- Task requirements: Treat the line containing "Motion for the" as the first line of the answer and the last line of the data as its final line, reproducing every line between exactly.
----
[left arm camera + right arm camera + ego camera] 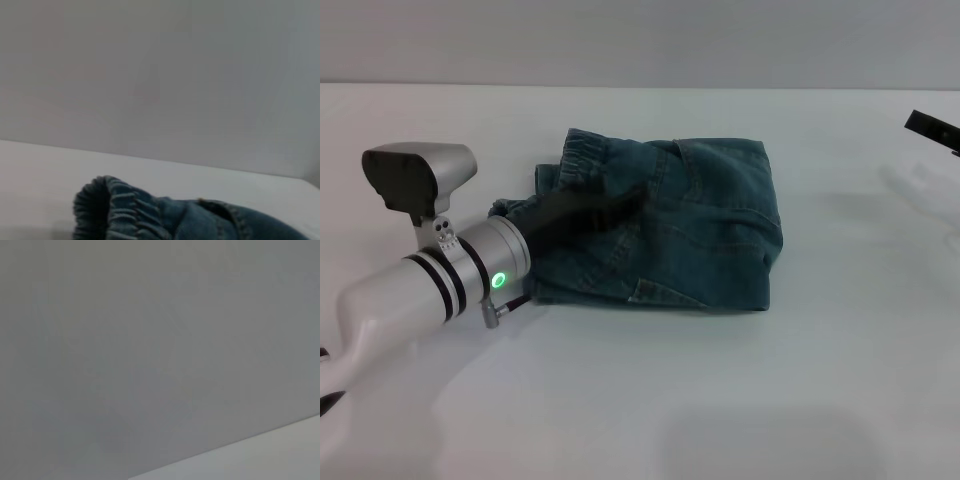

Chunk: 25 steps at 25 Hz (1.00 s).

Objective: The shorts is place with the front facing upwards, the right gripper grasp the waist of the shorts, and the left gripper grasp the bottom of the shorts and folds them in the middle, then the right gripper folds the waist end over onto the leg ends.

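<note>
The shorts lie on the white table as a compact folded bundle of blue-green denim. The gathered waist of the shorts shows at the bundle's far left corner, and again close up in the left wrist view. A stitched edge runs along the near side; I cannot tell whether it is the leg ends. My left gripper lies low across the left part of the bundle, its black fingers pointing right. Only a black part of my right gripper shows at the far right edge, well away from the shorts.
The table's far edge meets a plain grey wall. The left arm's silver forearm with a green light crosses the near left of the table. The right wrist view shows only wall and a strip of table.
</note>
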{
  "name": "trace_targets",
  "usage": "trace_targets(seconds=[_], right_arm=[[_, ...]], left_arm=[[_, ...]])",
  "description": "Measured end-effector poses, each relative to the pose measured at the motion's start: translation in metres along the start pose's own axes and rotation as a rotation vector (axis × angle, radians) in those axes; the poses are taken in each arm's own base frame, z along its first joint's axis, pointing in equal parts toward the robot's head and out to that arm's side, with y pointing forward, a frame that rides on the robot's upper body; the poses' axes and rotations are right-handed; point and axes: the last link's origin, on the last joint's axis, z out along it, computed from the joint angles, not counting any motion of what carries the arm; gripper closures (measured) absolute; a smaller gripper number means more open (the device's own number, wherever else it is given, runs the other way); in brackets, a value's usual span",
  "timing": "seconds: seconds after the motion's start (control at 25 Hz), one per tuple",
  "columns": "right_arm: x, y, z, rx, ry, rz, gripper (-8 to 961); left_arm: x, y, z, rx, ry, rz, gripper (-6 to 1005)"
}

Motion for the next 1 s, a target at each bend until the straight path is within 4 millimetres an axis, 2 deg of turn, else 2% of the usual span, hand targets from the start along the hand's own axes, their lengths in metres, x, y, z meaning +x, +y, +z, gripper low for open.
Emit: trace_targets(seconds=[0.32, 0.8, 0.88, 0.92, 1.0], right_arm=[[-0.002, 0.0, 0.0, 0.0, -0.003, -0.002, 289], [-0.003, -0.001, 0.001, 0.01, -0.017, -0.014, 288], [-0.004, -0.002, -0.001, 0.013, -0.038, -0.02, 288], [-0.005, -0.003, -0.002, 0.014, -0.051, -0.023, 288], [-0.006, -0.005, -0.006, 0.02, -0.09, -0.04, 288]], left_arm=[[0.0, -0.011, -0.006, 0.065, 0.034, 0.006, 259], [0.003, -0.039, -0.03, 0.228, 0.159, 0.065, 259], [0.012, -0.057, -0.05, 0.325, 0.275, 0.079, 259], [0.013, -0.058, -0.052, 0.332, 0.284, 0.08, 259], [0.021, -0.067, -0.069, 0.384, 0.377, 0.102, 259]])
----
- Written solution:
Motion for the next 1 s, a target at each bend until the straight path is within 4 millimetres an axis, 2 deg of turn, else 2% of the usual span, hand targets from the start along the hand's own axes, their lengths in metres, x, y, z meaning +x, +y, +z, gripper low for open.
Emit: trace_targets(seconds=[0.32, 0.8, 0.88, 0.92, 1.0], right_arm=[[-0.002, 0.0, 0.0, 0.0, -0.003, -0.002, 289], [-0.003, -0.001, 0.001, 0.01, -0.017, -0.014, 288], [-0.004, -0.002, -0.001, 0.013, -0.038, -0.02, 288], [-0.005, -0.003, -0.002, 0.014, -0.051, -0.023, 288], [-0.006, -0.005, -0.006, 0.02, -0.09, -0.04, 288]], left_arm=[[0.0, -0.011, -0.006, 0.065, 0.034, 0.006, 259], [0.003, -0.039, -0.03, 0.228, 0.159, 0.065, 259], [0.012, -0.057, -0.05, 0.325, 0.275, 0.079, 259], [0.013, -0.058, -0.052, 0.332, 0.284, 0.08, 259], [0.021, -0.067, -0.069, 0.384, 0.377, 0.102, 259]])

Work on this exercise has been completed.